Re: Proposed EXPath module: resource collections

Thank you very much, Michael. 

One question is - what is the chief value of rc:resource-collection (present or future version) - delivery of resource descriptors, or delivery of resources referenced by the resource descriptor? I vote for the second, as I regard the resource descriptors not so much as an augmentation of the resource, but as a means to find the resource (like an index is a means, although occasionally you want to see it itself), and therefore I favor a variant delivering the resources themselves, rather than maps. Doesn't the following signature make things simpler for both, the user and the implementer alike:   collection($uri, $filter) : resource-type*

But of course one could, perhaps should, have both variants.
I understand your concern about a query string, it is a new entity to be agreed upon etc., and your inclination to reuse existing constructs like expressions and functions.

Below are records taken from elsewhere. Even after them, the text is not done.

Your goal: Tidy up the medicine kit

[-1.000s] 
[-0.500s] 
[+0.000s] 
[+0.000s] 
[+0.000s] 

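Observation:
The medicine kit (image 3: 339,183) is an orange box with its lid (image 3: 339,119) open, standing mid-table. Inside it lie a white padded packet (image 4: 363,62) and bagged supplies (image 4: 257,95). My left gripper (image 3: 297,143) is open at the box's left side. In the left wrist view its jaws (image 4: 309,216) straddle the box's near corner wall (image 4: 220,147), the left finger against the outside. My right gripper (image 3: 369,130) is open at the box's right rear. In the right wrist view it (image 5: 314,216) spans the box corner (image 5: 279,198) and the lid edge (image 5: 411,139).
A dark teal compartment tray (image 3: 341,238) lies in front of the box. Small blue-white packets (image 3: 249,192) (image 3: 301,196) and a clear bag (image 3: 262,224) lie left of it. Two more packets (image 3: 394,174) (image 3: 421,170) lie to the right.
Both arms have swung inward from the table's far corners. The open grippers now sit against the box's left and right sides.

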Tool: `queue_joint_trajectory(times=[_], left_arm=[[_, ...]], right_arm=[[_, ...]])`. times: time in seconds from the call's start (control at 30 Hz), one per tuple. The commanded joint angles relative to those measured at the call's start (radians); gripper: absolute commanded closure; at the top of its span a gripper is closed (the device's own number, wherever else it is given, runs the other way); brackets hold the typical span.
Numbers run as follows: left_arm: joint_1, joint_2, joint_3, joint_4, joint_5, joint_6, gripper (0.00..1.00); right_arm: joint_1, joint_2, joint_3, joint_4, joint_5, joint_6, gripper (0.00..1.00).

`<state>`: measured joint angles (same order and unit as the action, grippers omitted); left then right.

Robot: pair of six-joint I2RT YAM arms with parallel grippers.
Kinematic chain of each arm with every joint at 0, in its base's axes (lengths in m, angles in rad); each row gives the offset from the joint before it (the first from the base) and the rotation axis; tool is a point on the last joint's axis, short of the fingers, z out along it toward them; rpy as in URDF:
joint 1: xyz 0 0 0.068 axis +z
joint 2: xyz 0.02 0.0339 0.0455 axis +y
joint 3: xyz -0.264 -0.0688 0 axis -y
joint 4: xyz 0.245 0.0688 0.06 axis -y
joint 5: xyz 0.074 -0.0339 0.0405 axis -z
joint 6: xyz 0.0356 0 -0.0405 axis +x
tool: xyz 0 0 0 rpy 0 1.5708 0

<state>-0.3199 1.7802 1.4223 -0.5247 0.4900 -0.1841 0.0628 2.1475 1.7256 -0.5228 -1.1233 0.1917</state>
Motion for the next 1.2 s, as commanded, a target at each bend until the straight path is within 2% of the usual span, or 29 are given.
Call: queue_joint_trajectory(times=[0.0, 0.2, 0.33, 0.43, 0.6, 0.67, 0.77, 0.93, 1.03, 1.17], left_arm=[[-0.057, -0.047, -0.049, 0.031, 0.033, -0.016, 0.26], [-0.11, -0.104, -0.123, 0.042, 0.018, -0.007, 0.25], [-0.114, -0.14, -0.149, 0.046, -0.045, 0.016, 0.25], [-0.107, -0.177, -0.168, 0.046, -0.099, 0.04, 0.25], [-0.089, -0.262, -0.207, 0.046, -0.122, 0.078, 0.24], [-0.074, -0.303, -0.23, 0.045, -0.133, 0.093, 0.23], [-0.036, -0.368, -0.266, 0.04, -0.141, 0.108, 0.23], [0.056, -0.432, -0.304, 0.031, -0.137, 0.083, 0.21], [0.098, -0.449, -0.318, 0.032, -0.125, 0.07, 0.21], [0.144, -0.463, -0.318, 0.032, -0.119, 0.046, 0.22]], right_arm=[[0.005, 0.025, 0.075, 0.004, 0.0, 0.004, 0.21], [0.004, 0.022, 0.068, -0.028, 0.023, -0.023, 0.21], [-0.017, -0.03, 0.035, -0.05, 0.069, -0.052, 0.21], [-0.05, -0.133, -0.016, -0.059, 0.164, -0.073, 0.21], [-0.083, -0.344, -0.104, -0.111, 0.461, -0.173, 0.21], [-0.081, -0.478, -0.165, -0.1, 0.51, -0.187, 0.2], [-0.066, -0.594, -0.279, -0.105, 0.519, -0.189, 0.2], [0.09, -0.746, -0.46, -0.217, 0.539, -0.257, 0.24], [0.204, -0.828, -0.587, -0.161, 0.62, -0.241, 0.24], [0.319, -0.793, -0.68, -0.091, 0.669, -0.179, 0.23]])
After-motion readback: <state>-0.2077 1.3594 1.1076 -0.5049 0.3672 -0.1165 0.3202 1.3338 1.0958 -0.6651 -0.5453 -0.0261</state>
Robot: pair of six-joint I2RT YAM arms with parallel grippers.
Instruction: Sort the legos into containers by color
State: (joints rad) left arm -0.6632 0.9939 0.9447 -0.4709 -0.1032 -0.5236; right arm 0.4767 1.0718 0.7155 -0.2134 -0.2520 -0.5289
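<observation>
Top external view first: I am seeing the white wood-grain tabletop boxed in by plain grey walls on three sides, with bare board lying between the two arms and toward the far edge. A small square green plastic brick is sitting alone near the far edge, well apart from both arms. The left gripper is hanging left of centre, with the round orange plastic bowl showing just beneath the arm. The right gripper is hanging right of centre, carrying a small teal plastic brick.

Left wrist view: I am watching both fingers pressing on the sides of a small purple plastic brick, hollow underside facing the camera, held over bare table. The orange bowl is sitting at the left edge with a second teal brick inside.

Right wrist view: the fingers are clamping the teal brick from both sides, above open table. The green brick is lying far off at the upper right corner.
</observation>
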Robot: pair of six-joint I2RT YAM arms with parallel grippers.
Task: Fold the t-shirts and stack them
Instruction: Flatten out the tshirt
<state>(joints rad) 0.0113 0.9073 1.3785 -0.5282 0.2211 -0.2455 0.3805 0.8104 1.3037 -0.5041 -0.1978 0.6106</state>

The concept of a query string certainly has merits and drawbacks. (I myself appreciate the simplicity and abstraction which it provides - a string which can be received from user input and passed around until it arrives in the implementation of the filtering engine.)
Thank you for clarifying that those generic properties you regard only as part of the resource descriptor, usually to be accompanied by more specific properties. But how to define and communicate this specific part of the resource descriptor? I believe this should not be *application-level*, but *collection-level* information. My idea is to have a *collection descriptor*, which defines those specific properties in terms of name, type and XQuery expression. Can you imagine such an approach, or do you think of something else?
You wrote: "If the content of the resource is just the value of one of the properties, I think some implementations may have difficulty fetching the data only when it is actually needed."Oh! I thought it a fairly general and safe assumption that any resource should be constructable from one string - either a reference (URI or proprietary) or the serialized resource. But you think this should not be assumed. Could you give me a counter example?

You wrote: "I think we should steer completely clear of models that use nodes. Nodes in XDM carry far too much baggage - names, namespaces, 13 axes, identity semantics, base URIs etc."I am at a loss, as I believe that node trees are of overwhelming importance when working with XQuery, no? I want two separate functions for retrieving XML and not-XML resources (fn:doc vs. fn:unparsed-text), and I want two separate functions for retrieving filtered node collections and filtered resources in general. I am not sure if you disagree, or perhaps meant something else by saying "steering clear of models that use nodes"?
Hans-Juergen




     Michael Kay <mike@saxonica.com> schrieb am 23:56 Mittwoch, 18.Februar 2015:
   

 > 
> “do not equate resource descriptors with XDM map items”
> ============================================
> 
A map is a completely abstract entity, it can have any number of possible implementations. Saying it is an XDM map is purely a statement that it satisifes the map interface, for example the ability to enumerate the keys and to get the value associated with any key. This interface could easily be provided by, for example, mapping these functions to SQL queries. So I don't think you need an abstraction separate from map items, the map interface is already abstract enough.
>  
> 
> The filter should be expressed by a generic query syntax (like “a=1 and b=x”) which is behind the scenes translated into a construct appropriate for the technology actually used – e.g. a predicate applied to a sequence of maps, or a predicate applied to an XML document, or a SQL SELECT, etc. etc.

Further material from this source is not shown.